Gagasan ini dimuat Solopos edisi Sabtu (24/6/2017). Esai ini karya Bandung Mawardi, esais sekaligus kuncen Bilik Literasi Solo. Alamat e-mail penulis adalah bandungmawardi@gmail.com.
Harianjogja.com, SOLO–"Selamat hari raya Idul Fitri. Mohon maaf lahir dan batin kepada seluruh keluarga besar trah Niti Tjontoko." Tulisan itu tak tercantum sebagai iklan di koran atau tulisan di spanduk. Kalimat biasa dan sederhana itu berada di halaman buku berjudul Irama Rasa.
Buku itu berisi cerita dan esai susunan Agus Budi Wahyudi. Buku tersebut diterbitkan oleh Jagat Abjad, Solo, 2017. Buku itu sengaja diterbitkan untuk Lebaran, bukan untuk diperdagangkan kepada pembaca. Agus Budi Wahyudi, seorang dosen dan penulis, telah merencanakan berbagi buku saat Lebaran bersama keluarga besarnya di Solo dan Kudus.
Gagasan tentang pakaian, makanan, dan uang ditepikan untuk mengartikan pertemuan keluarga. Orang-orang telanjur mengartikan Lebaran melulu bersantap makanan enak. Pada hari-hari menjelang Lebaran mereka bernafsu berbelanja biskuit, roti, atau kue dalam kemasan kaleng dengan merek-merek berbahasa asing dan legendaris.
Mereka juga membeli botol sirup atau minuman-minuman dalam kemasan dengan maksud direguk saat Lebaran. Gagasan itu memastikan Lebaran adalah "kemenangan" mulut dan perut. Gagasan membeli dan mengenakan pakaian baru tentu tetap dimufakati jutaan orang.
Lebaran itu harus berpenampilan rapi dan perlente. Kesibukan agak aneh melengkapi santapan dan pakaian adalah mengadakan amplop-amplop berisi uang. Konon, Lebaran menjadi hari terampuh membagi uang kepada bocah-bocah sampai orang tua.

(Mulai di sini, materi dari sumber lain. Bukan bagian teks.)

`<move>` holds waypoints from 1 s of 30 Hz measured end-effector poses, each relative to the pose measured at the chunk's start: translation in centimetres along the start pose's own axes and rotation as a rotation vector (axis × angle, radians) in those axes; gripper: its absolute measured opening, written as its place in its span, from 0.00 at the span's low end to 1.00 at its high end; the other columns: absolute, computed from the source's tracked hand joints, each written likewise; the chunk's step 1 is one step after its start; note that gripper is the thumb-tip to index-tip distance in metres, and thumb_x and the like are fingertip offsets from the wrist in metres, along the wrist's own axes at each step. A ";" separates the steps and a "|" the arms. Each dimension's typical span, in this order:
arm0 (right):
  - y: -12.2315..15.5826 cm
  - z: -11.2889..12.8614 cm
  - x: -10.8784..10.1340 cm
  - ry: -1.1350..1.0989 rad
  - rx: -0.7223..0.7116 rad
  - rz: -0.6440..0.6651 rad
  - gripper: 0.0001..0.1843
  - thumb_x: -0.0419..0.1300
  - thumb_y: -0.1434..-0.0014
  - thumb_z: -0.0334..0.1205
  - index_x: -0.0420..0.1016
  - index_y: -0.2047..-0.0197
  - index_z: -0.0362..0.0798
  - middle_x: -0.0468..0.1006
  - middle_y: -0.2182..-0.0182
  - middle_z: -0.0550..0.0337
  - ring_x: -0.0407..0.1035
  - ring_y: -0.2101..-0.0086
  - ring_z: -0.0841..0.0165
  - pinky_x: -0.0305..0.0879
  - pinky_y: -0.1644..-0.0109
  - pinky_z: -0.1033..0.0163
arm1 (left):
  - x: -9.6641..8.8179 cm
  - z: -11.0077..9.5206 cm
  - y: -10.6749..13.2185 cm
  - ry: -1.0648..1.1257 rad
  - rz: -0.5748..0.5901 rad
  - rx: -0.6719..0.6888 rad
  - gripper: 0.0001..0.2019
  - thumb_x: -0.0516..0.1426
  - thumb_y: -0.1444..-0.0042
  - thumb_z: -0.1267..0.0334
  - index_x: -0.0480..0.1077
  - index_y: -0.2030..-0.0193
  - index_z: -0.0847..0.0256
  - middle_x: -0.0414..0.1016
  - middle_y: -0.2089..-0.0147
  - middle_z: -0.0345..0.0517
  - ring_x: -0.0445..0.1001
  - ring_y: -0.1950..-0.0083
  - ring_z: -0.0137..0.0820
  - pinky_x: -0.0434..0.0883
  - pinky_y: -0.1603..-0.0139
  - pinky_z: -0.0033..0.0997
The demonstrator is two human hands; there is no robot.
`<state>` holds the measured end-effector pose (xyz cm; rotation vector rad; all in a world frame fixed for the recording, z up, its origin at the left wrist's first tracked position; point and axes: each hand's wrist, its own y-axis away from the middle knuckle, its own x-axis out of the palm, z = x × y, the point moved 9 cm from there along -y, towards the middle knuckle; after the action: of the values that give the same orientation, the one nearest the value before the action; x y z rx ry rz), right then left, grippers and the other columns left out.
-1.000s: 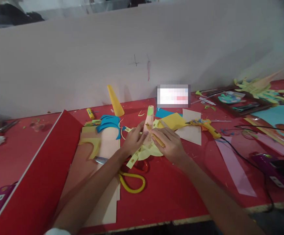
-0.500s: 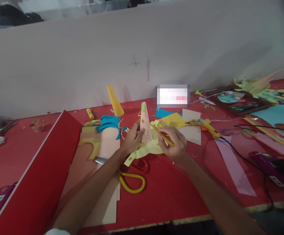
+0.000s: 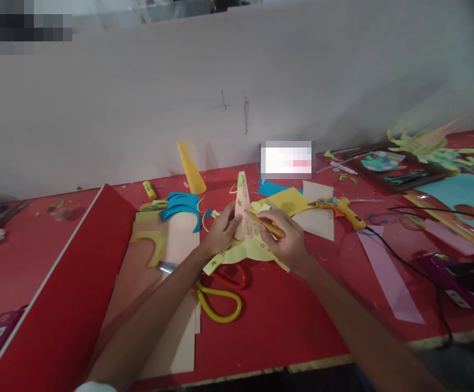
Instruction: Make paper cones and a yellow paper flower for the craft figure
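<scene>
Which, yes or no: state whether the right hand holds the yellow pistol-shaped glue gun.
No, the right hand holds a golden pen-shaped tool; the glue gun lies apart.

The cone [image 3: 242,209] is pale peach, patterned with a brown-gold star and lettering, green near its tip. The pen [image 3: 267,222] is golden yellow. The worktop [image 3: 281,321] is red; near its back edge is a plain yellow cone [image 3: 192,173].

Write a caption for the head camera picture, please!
Left hand holds a starry cone; right hand points a pen at it.
</scene>
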<state>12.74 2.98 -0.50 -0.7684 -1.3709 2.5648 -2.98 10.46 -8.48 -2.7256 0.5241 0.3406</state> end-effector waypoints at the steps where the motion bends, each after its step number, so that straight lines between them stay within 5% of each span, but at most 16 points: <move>1: 0.0 0.0 0.1 0.006 -0.005 0.005 0.10 0.61 0.32 0.33 0.74 0.49 0.54 0.84 0.61 0.55 0.79 0.61 0.61 0.77 0.54 0.55 | 0.1 0.0 0.0 -0.001 0.004 0.000 0.28 0.52 0.28 0.47 0.61 0.27 0.60 0.70 0.30 0.58 0.71 0.32 0.46 0.70 0.33 0.47; 30: 0.4 -0.3 -0.1 0.052 -0.003 -0.029 0.10 0.59 0.33 0.32 0.73 0.50 0.54 0.82 0.62 0.55 0.79 0.61 0.61 0.77 0.55 0.55 | 0.2 -0.3 0.4 -0.123 0.008 -0.038 0.30 0.50 0.28 0.47 0.59 0.26 0.60 0.74 0.33 0.57 0.76 0.37 0.44 0.72 0.37 0.43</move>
<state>12.97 2.91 -0.92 -0.8041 -1.3605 2.5029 -2.95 9.93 -8.35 -2.7177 0.5000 0.5221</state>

Sekian gagasan itu lazim. Agus Budi Wahyudi memilih gagasan buku. Barangkali ada sejenis iklan atau propaganda agar keluarga besar saat berkumpul dan bersantap bersama sempat mengingat bacaan. Buku diartikan "santapan" berfaedah bagi pikiran, perasaan, dan imajinasi.
Tindakan membagi buku saat Lebaran mungkin aneh dan menjadi "kritik" atas tumpukan makna: suci, kemenangan, hiburan, dan silaturahim. Berbagi buku Irama Rasa justru wujud mengingatkan orang-orang agar tak manja, malas, atau berlebihan saat mengalami detik-detik Lebaran.
Pesan gamblang tentulah ajakan membaca buku dan sinau itu tak perlu libur saat Lebaran. Apakah membaca buku tampak lebih bergengsi ketimbang piknik dalam keramaian, menonton film di gedung bioskop, menonton televisi sampai tertidur, atau sibuk mengurusi media sosial?